India’s real GDP grew at a disappointing 5.4 percent in the second quarter of the financial year, missing the consensus estimates of 6.2–7 percent. GDP growth declined for the third consecutive quarter, with Friday’s figure being the lowest in seven quarters. The slower growth stemmed from various factors on both the demand and supply sides. On the supply side, manufacturing, electricity, and mining experienced declines, while on the demand side, consumption growth slowed, possibly due to a moderation in urban spending. Government expenditure and investments also could have performed better. High inflation eroded the purchasing power of households, while higher borrowing costs and weak demand contributed to the slowdown in the secondary sector. On the production side, weaker growth was evident in the industrial segment. Although the services sector expanded healthily at 7.1 percent, it remained below its potential.
Growth in the second half of the year is expected to be driven by agriculture, which could boost rural demand and increase capital expenditure, which contracted in the first half of the fiscal year. This is unusual, as front-loading capex in the first two quarters has been a hallmark of NDA governments.

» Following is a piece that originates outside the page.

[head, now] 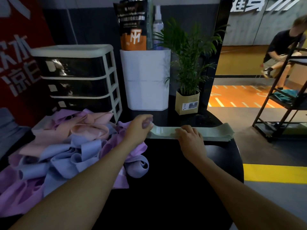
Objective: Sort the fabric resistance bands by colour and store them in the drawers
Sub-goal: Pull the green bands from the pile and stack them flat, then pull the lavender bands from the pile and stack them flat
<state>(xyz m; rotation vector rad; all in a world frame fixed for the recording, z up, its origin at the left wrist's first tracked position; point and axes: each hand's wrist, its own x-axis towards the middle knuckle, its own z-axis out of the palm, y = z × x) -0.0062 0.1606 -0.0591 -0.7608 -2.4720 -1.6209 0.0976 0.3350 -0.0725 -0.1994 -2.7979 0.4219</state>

While the first quarter’s decline is understandable due to the general elections in April–May, the government’s recent indication that capex may undershoot its annual spending target of Rs 11.1 lakh crore for 2024–25 is puzzling. In the first half, only 37 percent of the budgeted capex was spent, compared to 49 percent last year. In the absence of a robust private investment cycle, public expenditure remains a critical driver of India’s future economic growth making it imperative for the government to increase its spending.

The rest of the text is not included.